The Channel Tunnel linked two mature advanced economies operating within broader European institutional frameworks and carrying relatively comparable governance structures.
A Sri Lanka–India bridge would connect a massive continental power to a far smaller island economy carrying enormous economic asymmetry.

That makes the politics fundamentally different from the British-French experience.

Which perhaps explains why the proposal simultaneously excites economists, strategists, logisticians and investors while also generating anxiety, nationalism, sovereignty concerns and fears of eventual economic absorption.

And importantly:
those fears are not necessarily irrational.
Because history repeatedly demonstrates something uncomfortable but true.

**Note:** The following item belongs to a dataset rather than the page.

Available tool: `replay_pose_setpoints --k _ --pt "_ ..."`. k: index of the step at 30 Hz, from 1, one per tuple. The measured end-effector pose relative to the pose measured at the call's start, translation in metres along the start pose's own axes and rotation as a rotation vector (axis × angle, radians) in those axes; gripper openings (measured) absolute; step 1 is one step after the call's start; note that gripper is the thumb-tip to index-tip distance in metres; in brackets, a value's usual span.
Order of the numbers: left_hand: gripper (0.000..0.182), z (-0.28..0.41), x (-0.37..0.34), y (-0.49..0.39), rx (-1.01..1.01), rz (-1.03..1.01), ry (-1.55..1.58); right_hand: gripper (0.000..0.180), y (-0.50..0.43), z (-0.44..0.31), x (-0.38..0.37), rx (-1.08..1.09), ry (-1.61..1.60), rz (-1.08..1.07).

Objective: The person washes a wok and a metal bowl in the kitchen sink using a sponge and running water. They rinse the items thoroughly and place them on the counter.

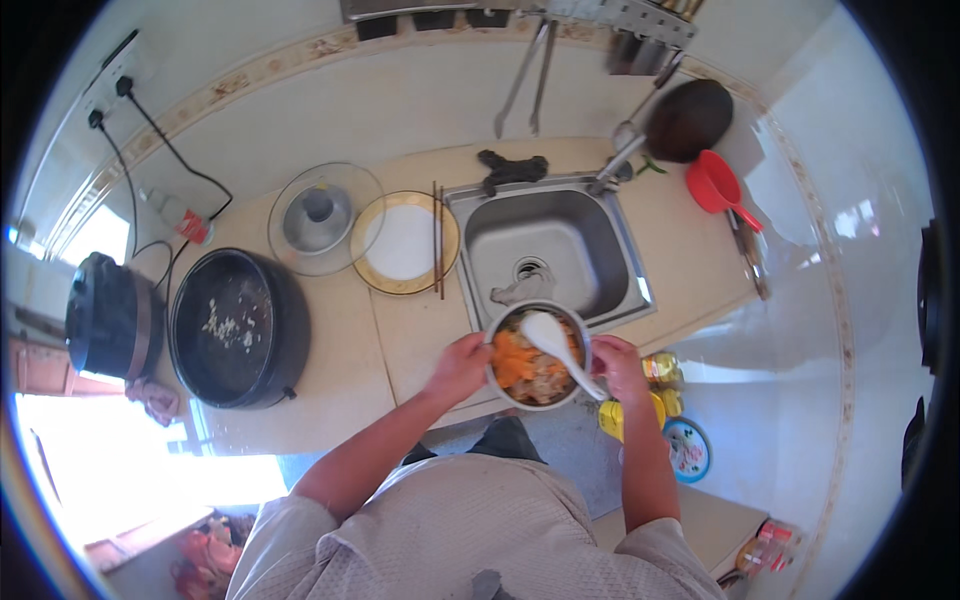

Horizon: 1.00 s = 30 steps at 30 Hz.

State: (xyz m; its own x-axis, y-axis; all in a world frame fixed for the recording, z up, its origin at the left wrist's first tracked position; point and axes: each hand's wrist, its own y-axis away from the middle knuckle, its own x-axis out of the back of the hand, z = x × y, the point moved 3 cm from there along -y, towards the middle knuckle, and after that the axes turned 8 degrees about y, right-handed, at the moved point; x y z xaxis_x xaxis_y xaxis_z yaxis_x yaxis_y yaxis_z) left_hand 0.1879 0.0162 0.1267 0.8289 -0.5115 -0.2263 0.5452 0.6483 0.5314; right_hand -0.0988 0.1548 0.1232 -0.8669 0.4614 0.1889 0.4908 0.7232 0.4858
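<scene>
Between my two hands is a round metal bowl [490, 384] with chopped orange and pale brown food, held in front of the sink's near edge. My left hand [459, 369] grips its left side and my right hand [621, 367] grips its right side. A white spoon [553, 341] lies in the bowl, its handle over the rim near my right hand. Left of the sink, a gold-rimmed white plate [397, 240] carries a pair of chopsticks [439, 255] on its right part. A black electric pan [240, 330] farther left holds scattered pale bits.
Behind the bowl is a stainless sink [547, 232] with a grey cloth [525, 289] inside. A glass lid [319, 217] overlaps the plate. A dark cloth [512, 169] lies behind the sink. On the right are a red dipper [714, 182] and knives [748, 259]; a black cooker [112, 315] stands far left.
</scene>
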Motion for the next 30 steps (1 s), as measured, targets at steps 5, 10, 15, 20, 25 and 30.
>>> replay_pose_setpoints --k 5,10,15,20,25,30 --pt "0.039 -0.02 -0.109 -0.108 -0.171 -0.095 -0.293 0.023 -0.061 0.027 0.13 0.01 -0.029 0.125" --pt "0.037 -0.006 -0.225 -0.183 -0.06 -0.082 -0.176 0.02 -0.123 0.023 0.241 0.006 -0.037 0.135" --pt "0.034 -0.004 -0.301 -0.278 -0.134 -0.102 -0.159 0.022 -0.193 0.007 0.328 -0.019 0.035 0.169" --pt "0.041 0.009 -0.342 -0.316 -0.077 -0.094 -0.163 0.023 -0.238 0.012 0.366 -0.008 0.056 0.153" --pt "0.046 0.012 -0.336 -0.294 -0.202 -0.093 -0.164 0.024 -0.255 0.018 0.393 -0.01 -0.007 0.04" --pt "0.041 0.004 -0.253 -0.175 -0.442 -0.039 -0.246 0.03 -0.239 -0.017 0.402 0.269 0.642 0.506"
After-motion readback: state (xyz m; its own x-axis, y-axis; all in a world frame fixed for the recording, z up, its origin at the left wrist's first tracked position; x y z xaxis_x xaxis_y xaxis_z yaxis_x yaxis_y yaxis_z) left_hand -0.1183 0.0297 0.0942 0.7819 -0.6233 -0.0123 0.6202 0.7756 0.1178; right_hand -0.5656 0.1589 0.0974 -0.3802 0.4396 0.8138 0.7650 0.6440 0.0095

When small economies physically integrate themselves with giant neighbours, the success or failure of that relationship depends less upon the bridge itself and far more upon whether the smaller state possesses the strategic discipline, institutional competence and negotiating intelligence to protect its own long-term interests after the bridge is built. Otherwise connectivity can slowly become dependency. And nations often realise that distinction far too late.